At Ridgeland pool (not Rehm), they give everyone a wrist band to i-d you beyond the ticket counter. Why? Because some have been sneaking in — not at Rehm apparently and (I say) not septuagenarian season-pass-holders. I dump mine at the first trash receptacle, but kids don’t, I presume, lest they be nailed for sneakers-in.
They climb over the fence, I have thought, the sneakers-in. Ridgeland has one that is reachable from atop heavy trash containers at its southeast corner, where Ridgeland Avenue meets the viaduct.
I was wrong, and clapped my forehead in amazement at my own stupidity in the matter: they get in through the northwest entrance, to the jumbo-size indoor soccer field, where kids are trooping in and out all the time, and soccer-camp (or other) counselors can hardly keep track.
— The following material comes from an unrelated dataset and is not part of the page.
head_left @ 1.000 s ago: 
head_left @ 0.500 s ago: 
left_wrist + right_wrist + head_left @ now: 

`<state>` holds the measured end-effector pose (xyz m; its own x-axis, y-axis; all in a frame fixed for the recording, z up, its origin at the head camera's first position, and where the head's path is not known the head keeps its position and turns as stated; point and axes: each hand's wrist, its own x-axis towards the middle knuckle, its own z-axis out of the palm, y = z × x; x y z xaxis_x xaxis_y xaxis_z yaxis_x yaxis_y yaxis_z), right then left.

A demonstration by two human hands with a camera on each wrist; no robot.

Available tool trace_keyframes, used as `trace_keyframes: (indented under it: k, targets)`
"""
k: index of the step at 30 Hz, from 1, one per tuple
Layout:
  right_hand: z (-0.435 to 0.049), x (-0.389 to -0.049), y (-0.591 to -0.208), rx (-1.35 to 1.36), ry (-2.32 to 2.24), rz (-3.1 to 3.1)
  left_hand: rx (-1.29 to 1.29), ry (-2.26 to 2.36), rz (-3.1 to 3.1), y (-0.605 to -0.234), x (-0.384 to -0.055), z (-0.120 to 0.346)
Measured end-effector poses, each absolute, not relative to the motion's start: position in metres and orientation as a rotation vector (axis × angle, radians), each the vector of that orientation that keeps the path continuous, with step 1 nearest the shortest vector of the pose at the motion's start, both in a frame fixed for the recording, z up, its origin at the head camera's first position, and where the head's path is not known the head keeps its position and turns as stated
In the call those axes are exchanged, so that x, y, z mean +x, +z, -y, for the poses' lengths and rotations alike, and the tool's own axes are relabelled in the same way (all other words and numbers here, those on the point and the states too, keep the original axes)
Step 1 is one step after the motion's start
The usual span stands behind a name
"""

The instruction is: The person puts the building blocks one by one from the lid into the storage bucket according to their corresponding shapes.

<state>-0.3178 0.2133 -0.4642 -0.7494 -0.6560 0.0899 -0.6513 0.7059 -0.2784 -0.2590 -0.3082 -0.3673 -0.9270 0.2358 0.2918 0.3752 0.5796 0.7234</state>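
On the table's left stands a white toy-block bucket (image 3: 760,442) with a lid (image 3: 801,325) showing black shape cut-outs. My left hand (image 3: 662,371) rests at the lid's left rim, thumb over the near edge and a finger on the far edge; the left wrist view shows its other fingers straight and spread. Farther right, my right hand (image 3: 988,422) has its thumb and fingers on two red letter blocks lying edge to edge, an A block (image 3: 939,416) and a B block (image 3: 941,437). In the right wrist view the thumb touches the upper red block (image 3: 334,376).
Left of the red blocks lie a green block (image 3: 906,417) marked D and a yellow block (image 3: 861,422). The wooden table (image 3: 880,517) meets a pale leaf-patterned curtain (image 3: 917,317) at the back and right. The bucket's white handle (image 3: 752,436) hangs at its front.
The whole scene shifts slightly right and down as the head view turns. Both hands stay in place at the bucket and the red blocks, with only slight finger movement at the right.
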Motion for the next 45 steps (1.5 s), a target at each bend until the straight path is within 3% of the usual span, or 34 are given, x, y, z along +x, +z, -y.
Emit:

This I realized today, seeing a boy 11 or 12 years old slip into the near-empty locker room as I was finishing dressing, 2 p.m. or so. He took in the scene as soon as he entered, then tried out his way to the pool through the shower area.
A few minutes later, after I looked over the soccer field and far entrance, I spotted him and two buddies confabbing at the locker-room door, none of them wrist-banded. The only way would have been through that soccer-field door.
It’s easy if you know how.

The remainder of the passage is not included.